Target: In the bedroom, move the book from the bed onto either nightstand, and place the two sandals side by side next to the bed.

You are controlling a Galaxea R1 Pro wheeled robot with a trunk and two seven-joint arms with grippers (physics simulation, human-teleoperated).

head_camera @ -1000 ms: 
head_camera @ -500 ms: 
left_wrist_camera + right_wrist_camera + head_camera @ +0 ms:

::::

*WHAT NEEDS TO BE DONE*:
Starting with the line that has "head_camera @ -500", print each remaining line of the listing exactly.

*EXERCISE OUTPUT*:
head_camera @ -500 ms: 
left_wrist_camera + right_wrist_camera + head_camera @ +0 ms:

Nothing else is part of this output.